Industri perbankan Indonesia juga sudah sangat prudent tecermin dari rasio kecukupan modal (CAR) perbankan yang mencapai 16,7 persen dan rasio nonperforming loan (NPL) yang hanya 2,7 persen (gross) pada September 2011. Kedua faktor tersebut, keuntungan dan kesehatan, ditambah dengan iklim persaingan seharusnya tidak menjadi penghalang bagi bank untuk menurunkan suku bunga.
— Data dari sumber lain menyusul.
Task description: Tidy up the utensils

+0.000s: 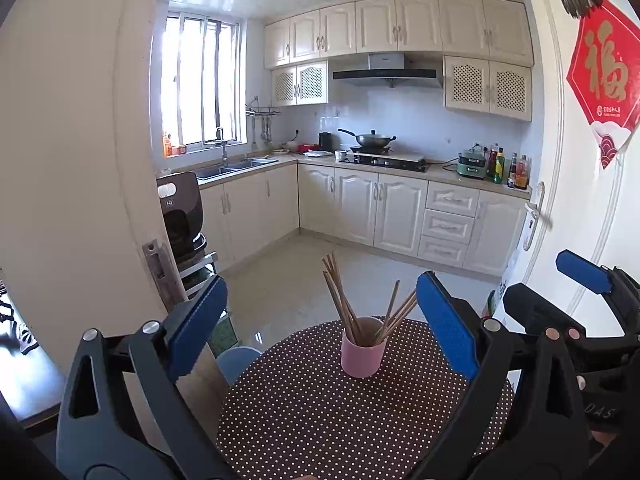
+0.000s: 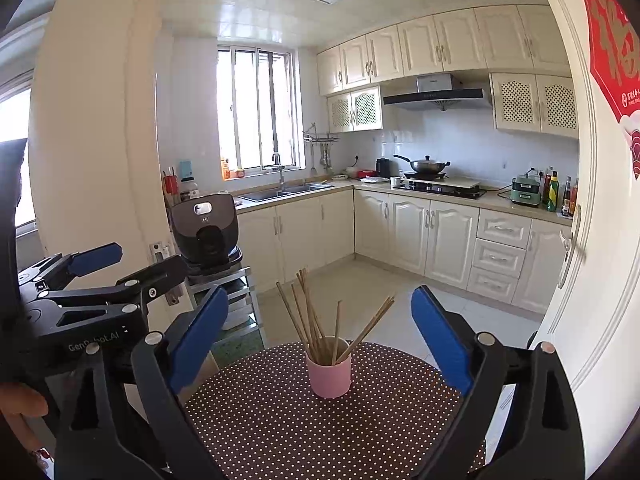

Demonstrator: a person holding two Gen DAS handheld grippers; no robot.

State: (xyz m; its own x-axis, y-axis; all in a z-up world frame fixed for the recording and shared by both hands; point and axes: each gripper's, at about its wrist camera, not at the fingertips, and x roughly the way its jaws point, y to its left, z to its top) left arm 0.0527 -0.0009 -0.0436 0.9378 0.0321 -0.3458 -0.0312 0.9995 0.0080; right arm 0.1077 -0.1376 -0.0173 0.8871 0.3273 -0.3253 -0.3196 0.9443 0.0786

Jarak antara BI Rate dan bunga kredit saat ini tinggi. Idealnya hanya selisih tiga persen atau 300 bps. Jika saat ini BI Rate di posisi 6,0 persen, bunga kredit harusnya di posisi rata-rata 10 persen. Faktanya, selisihnya lima persen lebih.
Apalagi suku bunga kredit untuk usaha mikro kecil menengah (UMKM), selisih suku bunga bisa mencapai 10 persen.

Menurut Menteri Perindustrian MS Hidayat, suku bunga kredit sektor UMKM berada di atas 15 persen. Dengan skema kredit usaha rakyat (KUR) tanpa jaminan, suku bunga itu mencapai 20 persen. Yang memakai jaminan juga masih tinggi, yakni di sekitar 14 persen sampai 16 persen. Hidayat mengharapkan agar spread atau rentang suku bunga kredit dan deposito perbankan lebih ditekan lagi agar bunga kredit bisa turun.
“Spread terlalu tinggi, yaitu 7-8 persen, bayangkan saja. Kalau di luar negeri itu hanya 3-4 persen, jadi masih ada ruang penurunan suku bunga kredit,“ ujarnya.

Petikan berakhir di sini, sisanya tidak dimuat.